What this task involves:
Copy the listing exactly as given. Omit every picture.

Given material:
****

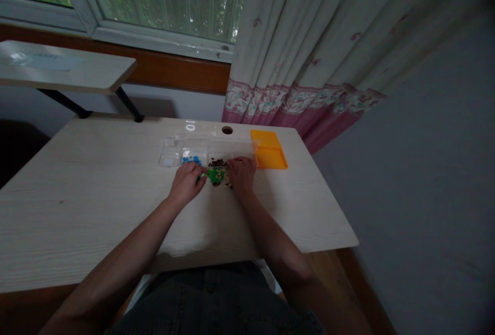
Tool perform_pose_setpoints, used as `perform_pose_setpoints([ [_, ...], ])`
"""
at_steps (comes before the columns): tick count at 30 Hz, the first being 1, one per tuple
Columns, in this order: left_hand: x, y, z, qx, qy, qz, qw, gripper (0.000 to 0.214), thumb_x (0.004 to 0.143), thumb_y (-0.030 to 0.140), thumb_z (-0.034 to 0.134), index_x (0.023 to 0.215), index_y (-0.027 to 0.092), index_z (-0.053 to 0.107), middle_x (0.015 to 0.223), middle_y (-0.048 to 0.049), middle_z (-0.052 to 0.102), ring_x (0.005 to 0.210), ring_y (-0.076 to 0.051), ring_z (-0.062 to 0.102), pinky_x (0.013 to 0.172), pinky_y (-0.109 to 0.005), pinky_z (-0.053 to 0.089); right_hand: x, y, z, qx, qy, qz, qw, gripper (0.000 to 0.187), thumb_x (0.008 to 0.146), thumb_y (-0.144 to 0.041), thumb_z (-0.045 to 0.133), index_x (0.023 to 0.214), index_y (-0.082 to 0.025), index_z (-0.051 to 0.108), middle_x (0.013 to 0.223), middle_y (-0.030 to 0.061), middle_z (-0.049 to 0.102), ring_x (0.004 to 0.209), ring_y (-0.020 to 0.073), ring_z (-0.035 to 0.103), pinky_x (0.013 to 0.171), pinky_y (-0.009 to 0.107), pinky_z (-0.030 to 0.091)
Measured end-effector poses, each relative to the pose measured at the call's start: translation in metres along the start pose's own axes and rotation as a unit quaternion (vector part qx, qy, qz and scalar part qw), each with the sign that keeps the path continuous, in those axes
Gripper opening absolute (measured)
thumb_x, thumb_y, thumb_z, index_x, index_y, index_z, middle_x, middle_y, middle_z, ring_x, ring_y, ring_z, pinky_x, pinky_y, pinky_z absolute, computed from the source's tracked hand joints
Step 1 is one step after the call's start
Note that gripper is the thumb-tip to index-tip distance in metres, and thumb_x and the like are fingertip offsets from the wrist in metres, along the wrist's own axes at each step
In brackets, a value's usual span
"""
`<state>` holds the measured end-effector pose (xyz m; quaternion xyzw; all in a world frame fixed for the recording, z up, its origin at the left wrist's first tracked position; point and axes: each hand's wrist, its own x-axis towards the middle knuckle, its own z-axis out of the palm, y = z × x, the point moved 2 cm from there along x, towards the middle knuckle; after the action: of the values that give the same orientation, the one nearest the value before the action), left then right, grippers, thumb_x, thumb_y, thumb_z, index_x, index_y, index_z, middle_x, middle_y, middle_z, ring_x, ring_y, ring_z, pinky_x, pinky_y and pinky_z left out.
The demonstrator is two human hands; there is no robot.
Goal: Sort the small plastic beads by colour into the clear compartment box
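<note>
A small pile of green pieces (215,176) lies on the table between my hands, with dark brown and tan bits mixed in at its edge. My left hand (186,183) is at the pile's left side, thumb and forefinger closed near some green bits; what they pinch is too small to make out. At the right of the pile, my right hand (242,174) has its fingers bent together by the tan pieces (228,179), their tips partly hidden. Just behind are dark brown pieces (217,162) and blue pieces (192,160) in a clear compartment tray (209,144).
An orange two-part tray (269,150) sits at the tray's right. Behind it is a round cable hole (227,130) in the pale wooden table (116,211). A raised shelf (65,67) on black legs stands at the back left. Long curtains (301,41) hang behind the table.
</note>
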<state>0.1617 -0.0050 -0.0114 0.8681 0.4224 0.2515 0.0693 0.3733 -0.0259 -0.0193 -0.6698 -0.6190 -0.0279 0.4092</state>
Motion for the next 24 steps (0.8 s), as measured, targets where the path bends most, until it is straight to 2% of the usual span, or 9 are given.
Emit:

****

Exercise result:
Tool perform_pose_setpoints, used as `perform_pose_setpoints([ [_, ...], ])`
"""
at_steps (comes before the columns): tick count at 30 Hz, the first being 1, one per tuple
Columns, in this order: left_hand: x, y, z, qx, qy, qz, qw, gripper (0.000 to 0.214), thumb_x (0.004 to 0.143), thumb_y (-0.030 to 0.140), thumb_z (-0.034 to 0.134), index_x (0.023 to 0.215), index_y (-0.027 to 0.092), index_z (-0.053 to 0.107), middle_x (0.015 to 0.223), middle_y (-0.048 to 0.049), middle_z (-0.052 to 0.102), ring_x (0.005 to 0.210), ring_y (-0.076 to 0.051), ring_z (-0.062 to 0.102), pinky_x (0.013 to 0.172), pinky_y (-0.109 to 0.005), pinky_z (-0.053 to 0.089); right_hand: x, y, z, qx, qy, qz, qw, gripper (0.000 to 0.187), thumb_x (0.008 to 0.146), thumb_y (-0.144 to 0.041), thumb_z (-0.045 to 0.133), index_x (0.023 to 0.214), index_y (-0.082 to 0.025), index_z (-0.051 to 0.108), middle_x (0.013 to 0.223), middle_y (-0.030 to 0.061), middle_z (-0.049 to 0.102), ring_x (0.004 to 0.209), ring_y (-0.020 to 0.073), ring_z (-0.035 to 0.103), pinky_x (0.013 to 0.171), pinky_y (-0.009 to 0.107), pinky_z (-0.030 to 0.091)
Measured end-effector poses, each relative to the pose measured at the call's start: translation in metres along the start pose's own axes and rotation as a unit quaternion (vector part qx, qy, qz and scalar part qw), each with the sign that keeps the path continuous, in those axes
Gripper opening absolute (measured)
thumb_x, thumb_y, thumb_z, index_x, index_y, index_z, middle_x, middle_y, middle_z, ring_x, ring_y, ring_z, pinky_x, pinky_y, pinky_z absolute, computed from the source's tracked hand joints
Step 1 is one step after the call's start
Note that gripper is the thumb-tip to index-tip distance in metres, and thumb_x and the like are fingertip offsets from the wrist in metres, along the wrist's own axes at each step
In brackets, a value's usual span
"""
`<state>` holds the measured end-effector pose (xyz m; quaternion xyzw; all in a world frame fixed for the recording, z up, its origin at the left wrist's first tracked position; point and axes: each hand's wrist, its own x-axis towards the middle knuckle, its own z-axis out of the palm, y = z × x, the point moved 2 cm from there along x, towards the middle knuckle; after the action: of the values that give the same orientation, the one nearest the value before the action), left then right, grippers, thumb_x, thumb_y, thumb_z, index_x, index_y, index_z, middle_x, middle_y, middle_z, ring_x, ring_y, ring_z, pinky_x, pinky_y and pinky_z left out.
The demonstrator is two human hands; there is no robot.
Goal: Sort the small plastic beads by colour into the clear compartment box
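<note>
A small pile of green pieces (215,176) lies on the table between my hands, with dark brown and tan bits mixed in at its edge. My left hand (186,183) is at the pile's left side, thumb and forefinger closed near some green bits; what they pinch is too small to make out. At the right of the pile, my right hand (242,174) has its fingers bent together by the tan pieces (228,179), their tips partly hidden. Just behind are dark brown pieces (217,162) and blue pieces (192,160) in a clear compartment tray (209,144).
An orange two-part tray (269,150) sits at the tray's right. Behind it is a round cable hole (227,130) in the pale wooden table (116,211). A raised shelf (65,67) on black legs stands at the back left. Long curtains (301,41) hang behind the table.
</note>
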<state>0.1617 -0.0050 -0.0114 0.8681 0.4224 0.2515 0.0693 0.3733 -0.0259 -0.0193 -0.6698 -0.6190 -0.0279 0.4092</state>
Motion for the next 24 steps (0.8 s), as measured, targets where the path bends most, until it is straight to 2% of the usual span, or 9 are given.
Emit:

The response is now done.